If you're not actively defending your accounts, you're making their job too easy.
Today, we're breaking down how to keep your customers loyal and make your accounts impossible to steal.
1. Only Showing Up at Renewal
If the only time your client hears from you is when contracts are up for renewal, you've trained them to associate you with paperwork and budget requests. Yuck.
The best reps stay visible year-round with non-transactional touchpoints.
Share an interesting article. Forward company announcement. Congratulate them when their company achieves something.
This stuff takes five minutes but shows you're thinking about their business even when you're not asking for anything.
A silent and forgotten rep is a vulnerable one.
2. Multi-Thread at all Times
Most reps only use multi-threading for prospecting new deals.
But if you only have one contact at the account, you're one org chart shuffle away from getting ghosted by your company contact.
Smart reps build relationship webs throughout the account.
Got a champion in operations? Great. Now befriend the budget owner. Tight with the exec sponsor? Perfect. Add some power users who can vouch for you when leadership changes.
This is proactive work. The stuff you do before things go south.
Research shows that the average B2B buying decision involves 6-10 stakeholders.

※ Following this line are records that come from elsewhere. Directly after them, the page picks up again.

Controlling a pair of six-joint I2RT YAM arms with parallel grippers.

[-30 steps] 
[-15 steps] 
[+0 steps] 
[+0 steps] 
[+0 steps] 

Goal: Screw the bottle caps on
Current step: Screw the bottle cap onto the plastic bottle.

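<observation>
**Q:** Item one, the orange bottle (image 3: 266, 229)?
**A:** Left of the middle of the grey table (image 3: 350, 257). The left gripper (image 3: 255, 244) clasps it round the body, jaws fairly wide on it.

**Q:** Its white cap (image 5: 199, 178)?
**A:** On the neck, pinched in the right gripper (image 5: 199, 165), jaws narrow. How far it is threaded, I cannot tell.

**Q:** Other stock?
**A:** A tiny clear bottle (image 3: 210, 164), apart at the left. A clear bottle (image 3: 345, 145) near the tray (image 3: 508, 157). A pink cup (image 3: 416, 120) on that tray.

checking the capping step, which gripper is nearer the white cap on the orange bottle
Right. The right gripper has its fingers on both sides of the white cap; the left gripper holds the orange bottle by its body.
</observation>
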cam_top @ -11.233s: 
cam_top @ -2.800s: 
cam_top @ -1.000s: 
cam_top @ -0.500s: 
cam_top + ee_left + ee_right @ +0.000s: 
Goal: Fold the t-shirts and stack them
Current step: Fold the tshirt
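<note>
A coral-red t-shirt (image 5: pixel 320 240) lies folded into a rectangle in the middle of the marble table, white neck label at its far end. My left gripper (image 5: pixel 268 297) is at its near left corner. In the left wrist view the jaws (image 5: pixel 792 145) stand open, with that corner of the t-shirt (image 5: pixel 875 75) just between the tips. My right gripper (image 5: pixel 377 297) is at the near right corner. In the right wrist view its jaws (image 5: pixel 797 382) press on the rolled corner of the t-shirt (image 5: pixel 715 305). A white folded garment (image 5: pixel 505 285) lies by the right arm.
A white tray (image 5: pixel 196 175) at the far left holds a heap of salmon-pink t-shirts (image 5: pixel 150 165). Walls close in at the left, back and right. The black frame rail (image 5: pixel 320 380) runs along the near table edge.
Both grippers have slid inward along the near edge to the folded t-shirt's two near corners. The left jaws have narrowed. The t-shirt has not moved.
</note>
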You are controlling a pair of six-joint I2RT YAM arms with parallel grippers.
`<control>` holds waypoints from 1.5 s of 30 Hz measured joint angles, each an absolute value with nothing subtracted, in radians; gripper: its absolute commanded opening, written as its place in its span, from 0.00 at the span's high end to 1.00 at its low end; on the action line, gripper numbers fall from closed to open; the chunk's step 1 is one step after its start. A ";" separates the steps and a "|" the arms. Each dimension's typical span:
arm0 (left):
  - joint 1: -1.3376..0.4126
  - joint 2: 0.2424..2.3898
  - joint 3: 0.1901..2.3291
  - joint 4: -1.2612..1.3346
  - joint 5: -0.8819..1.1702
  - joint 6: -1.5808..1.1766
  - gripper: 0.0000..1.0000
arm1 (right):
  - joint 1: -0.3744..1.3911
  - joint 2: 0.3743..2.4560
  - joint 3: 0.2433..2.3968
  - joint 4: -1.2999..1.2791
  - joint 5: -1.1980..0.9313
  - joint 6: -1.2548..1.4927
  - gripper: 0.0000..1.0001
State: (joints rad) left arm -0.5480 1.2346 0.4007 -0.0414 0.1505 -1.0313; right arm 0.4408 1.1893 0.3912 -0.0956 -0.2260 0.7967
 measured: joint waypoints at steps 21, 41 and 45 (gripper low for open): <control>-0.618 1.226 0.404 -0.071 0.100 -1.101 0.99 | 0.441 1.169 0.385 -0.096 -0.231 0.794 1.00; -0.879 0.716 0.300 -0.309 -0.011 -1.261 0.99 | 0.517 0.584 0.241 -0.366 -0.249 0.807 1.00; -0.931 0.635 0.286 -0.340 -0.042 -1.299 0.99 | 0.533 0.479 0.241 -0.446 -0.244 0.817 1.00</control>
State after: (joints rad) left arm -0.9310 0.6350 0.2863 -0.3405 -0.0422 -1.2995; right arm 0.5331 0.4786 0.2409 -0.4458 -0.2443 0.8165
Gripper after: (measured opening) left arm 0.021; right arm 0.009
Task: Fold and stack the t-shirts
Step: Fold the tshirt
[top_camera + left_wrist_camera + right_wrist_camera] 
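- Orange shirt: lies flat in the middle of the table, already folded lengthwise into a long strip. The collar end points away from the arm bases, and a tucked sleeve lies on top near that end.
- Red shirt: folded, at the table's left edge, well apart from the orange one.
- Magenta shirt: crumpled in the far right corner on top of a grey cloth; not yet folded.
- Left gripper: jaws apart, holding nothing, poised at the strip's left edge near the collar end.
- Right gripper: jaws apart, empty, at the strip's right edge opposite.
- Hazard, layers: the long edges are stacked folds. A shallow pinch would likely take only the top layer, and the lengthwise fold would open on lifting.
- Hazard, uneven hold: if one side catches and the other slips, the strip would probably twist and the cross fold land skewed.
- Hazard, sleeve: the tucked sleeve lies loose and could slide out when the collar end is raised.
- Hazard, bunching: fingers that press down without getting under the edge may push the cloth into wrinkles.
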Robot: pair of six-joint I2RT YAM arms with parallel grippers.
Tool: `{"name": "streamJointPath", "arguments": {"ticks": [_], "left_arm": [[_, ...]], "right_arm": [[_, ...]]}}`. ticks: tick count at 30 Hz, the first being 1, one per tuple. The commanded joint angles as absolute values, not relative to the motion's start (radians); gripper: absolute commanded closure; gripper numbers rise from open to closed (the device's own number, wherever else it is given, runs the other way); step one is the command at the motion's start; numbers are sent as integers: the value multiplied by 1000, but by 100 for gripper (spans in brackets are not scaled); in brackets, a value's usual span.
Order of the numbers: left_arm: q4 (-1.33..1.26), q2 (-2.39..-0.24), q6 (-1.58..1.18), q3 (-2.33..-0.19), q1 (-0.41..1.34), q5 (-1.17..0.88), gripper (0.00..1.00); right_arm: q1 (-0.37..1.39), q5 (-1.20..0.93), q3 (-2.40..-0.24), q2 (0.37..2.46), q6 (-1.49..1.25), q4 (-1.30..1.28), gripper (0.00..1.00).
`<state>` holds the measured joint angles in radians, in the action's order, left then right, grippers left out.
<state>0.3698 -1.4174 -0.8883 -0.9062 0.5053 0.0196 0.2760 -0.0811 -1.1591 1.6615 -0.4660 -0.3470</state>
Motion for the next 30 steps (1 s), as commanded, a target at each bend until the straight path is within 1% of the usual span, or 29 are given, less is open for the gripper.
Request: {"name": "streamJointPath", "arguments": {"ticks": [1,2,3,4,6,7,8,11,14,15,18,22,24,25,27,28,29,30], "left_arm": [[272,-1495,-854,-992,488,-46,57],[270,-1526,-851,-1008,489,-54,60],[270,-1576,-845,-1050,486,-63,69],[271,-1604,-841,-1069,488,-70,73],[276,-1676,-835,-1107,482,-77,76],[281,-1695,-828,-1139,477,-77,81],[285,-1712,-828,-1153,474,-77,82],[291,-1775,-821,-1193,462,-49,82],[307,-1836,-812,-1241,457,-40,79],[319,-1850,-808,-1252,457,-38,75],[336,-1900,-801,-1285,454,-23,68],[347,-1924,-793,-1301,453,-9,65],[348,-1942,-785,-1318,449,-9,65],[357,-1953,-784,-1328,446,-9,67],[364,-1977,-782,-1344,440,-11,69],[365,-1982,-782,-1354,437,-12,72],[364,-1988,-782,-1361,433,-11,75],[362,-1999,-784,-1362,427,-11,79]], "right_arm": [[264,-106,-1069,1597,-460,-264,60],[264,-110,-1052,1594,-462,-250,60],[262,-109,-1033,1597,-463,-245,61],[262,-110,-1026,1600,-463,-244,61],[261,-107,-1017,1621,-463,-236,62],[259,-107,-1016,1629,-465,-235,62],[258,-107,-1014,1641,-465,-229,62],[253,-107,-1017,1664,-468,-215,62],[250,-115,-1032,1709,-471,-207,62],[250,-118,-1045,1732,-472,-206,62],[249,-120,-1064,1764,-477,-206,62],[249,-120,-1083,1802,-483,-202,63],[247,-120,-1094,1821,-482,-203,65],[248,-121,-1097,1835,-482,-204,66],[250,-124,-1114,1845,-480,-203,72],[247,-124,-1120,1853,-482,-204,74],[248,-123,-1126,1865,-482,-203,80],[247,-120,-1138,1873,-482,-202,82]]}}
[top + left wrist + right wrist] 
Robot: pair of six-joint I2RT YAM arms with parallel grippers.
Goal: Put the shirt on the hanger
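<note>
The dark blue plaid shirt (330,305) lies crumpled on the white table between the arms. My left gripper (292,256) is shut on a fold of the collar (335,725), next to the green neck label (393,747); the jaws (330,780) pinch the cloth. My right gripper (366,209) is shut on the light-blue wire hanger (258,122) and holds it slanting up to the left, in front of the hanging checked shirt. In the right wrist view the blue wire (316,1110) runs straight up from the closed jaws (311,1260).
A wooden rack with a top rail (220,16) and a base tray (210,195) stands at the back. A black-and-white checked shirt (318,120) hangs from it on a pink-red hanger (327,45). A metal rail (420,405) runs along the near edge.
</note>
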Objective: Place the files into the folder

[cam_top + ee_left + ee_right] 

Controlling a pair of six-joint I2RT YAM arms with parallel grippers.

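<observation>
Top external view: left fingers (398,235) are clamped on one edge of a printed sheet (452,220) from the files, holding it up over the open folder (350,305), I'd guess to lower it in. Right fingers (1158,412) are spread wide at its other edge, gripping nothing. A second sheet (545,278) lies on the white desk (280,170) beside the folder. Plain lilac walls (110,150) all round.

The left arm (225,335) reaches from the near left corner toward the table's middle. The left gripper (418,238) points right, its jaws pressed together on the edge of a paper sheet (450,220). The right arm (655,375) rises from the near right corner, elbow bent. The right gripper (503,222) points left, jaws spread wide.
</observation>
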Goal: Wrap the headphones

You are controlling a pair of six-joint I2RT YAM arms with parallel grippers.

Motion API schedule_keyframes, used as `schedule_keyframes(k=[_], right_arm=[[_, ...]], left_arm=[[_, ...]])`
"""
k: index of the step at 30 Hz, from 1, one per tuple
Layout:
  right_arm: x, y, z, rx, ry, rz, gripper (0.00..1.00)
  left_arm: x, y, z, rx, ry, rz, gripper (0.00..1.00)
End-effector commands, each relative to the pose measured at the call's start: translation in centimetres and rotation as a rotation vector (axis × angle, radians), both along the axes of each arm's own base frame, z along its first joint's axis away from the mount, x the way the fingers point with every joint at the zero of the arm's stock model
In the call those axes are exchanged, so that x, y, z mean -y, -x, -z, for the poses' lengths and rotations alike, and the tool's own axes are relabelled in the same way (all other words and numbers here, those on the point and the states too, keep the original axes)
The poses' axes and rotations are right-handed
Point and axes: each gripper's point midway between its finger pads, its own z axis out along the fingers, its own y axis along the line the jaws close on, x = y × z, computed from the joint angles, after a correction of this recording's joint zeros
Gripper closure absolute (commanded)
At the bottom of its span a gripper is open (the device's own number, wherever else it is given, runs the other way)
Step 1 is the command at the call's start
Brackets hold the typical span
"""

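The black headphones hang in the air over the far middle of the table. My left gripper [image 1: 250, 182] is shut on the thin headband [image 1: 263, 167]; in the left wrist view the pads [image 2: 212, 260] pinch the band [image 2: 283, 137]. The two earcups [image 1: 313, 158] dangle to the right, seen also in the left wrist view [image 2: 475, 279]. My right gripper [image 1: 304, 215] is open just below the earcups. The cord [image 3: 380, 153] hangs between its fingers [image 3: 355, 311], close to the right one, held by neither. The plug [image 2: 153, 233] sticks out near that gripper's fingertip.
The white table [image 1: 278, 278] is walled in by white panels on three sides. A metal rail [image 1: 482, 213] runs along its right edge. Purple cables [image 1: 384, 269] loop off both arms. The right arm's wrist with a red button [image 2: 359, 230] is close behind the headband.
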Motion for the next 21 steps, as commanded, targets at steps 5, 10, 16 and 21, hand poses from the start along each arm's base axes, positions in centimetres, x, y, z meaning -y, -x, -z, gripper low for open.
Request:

So if you're only tight with one, you're leaving the account wide open for competitors to swoop in.
3. Leapfrog their Poach
Savvy competitors run the same playbook you do… poke around accounts, look for the weak spots, and pounce when service slips or your customer starts shopping.
Get ahead of them.
Ask your customer questions like:
If you were to take a look at other competing products, is there anything that might tempt you to switch?
What's one thing you wish we were doing better?
This gives you a vibe check on where things are at.
It’s like asking where you’re going to die, so you never go there.
If you know what would make your customer switch, you can course correct to make sure they don’t.
So when your competitor knocks on their door, they (hopefully) won’t answer.
4. Don't Let Support Drop the Ball
You just did everything right. Hunted the account, closed the deal, and now it’s time to hand your new customer over to onboarding or support.
No more responsibility for that account, right? Ehh, not quite.
“Happy" accounts can still churn if their onboarding or support process sucks. And that's when a competitor's pitch starts to sound appealing.
When's the last time you checked in with your contact during onboarding or right after they’ve onboarded?
Ask them how the process felt, or if there is anything they feel is missing.
The best reps are proactive about finding potential risks or vulnerabilities, even when they fall outside of their direct scope.
Because you can’t help fix problems you don’t know exist.